6. Conclusioni- Dunque, per quanto argomentato al punto 5.4.3., la sentenza impugnata va annullata senza rinvio agli effetti penali, nei confronti di B.R., Z.P. e S. A., limitatamente al reato di omicidio colposo concernente il decesso di C.R., per essere il reato estinto per prescrizione, ed elimina la relativa pena di mesi quattro di reclusione(così già ridotta per la diminuente di cui all'art. 442 c.p.p.), rideterminando la pena in anni uno di reclusione, per ciascuno dei predetti, per i residui reati per i quali vi è stata condanna.
Con la conseguenza che vanno rigettati, agli effetti civili, in ordine al medesimo reato, i ricorsi degli stessi B., Z. e S..

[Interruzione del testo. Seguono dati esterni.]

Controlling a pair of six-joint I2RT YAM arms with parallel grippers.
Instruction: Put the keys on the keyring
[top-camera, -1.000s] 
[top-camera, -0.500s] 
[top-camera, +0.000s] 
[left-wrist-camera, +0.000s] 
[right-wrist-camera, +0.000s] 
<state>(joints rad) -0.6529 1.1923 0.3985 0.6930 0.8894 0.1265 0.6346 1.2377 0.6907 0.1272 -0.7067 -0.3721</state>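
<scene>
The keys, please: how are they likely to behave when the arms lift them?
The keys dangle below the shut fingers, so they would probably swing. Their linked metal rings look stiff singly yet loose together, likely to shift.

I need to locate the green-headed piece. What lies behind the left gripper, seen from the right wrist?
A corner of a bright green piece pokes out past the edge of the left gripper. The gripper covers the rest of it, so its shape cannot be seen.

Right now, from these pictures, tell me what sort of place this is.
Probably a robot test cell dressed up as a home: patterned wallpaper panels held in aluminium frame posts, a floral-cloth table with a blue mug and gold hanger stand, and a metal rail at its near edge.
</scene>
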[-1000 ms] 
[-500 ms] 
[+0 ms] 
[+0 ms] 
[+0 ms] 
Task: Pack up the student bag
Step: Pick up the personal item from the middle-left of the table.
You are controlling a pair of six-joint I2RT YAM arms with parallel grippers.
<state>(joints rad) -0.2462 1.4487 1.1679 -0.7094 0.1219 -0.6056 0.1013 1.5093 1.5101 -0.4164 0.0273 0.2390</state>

Vanno, inoltre rigettati, per tutto quanto argomentato, i ricorsi in ordine ai reati di omicidio colposo concernenti i decessi di B. D. e Co.Ug..
P.Q.M.
Annulla senza rinvio la sentenza impugnata, agli effetti penali, nei confronti di B.R., Z.P. e S. A., limitatamente al reato di omicidio colposo concernente il decesso di C.R., per essere il reato stesso estinto per prescrizione, ed elimina la relativa pena di mesi quattro di reclusione (così già ridotta per la diminuente di cui all'art. 442 c.p.p.), rideterminando la pena in anni uno di reclusione, per ciascuno dei predetti, per i residui reati per i quali vi è stata condanna.
Rigettargli effetti civili, in ordine al medesimo reato, i ricorsi degli stessi B.R. Z.P. e S. A..
Rigetta i ricorsi in ordine ai reati di omicidio colposo concernenti i decessi di B.D. e Co.Ug..
Così deciso in Roma, nella pubblica udienza, il 21 giugno 2013.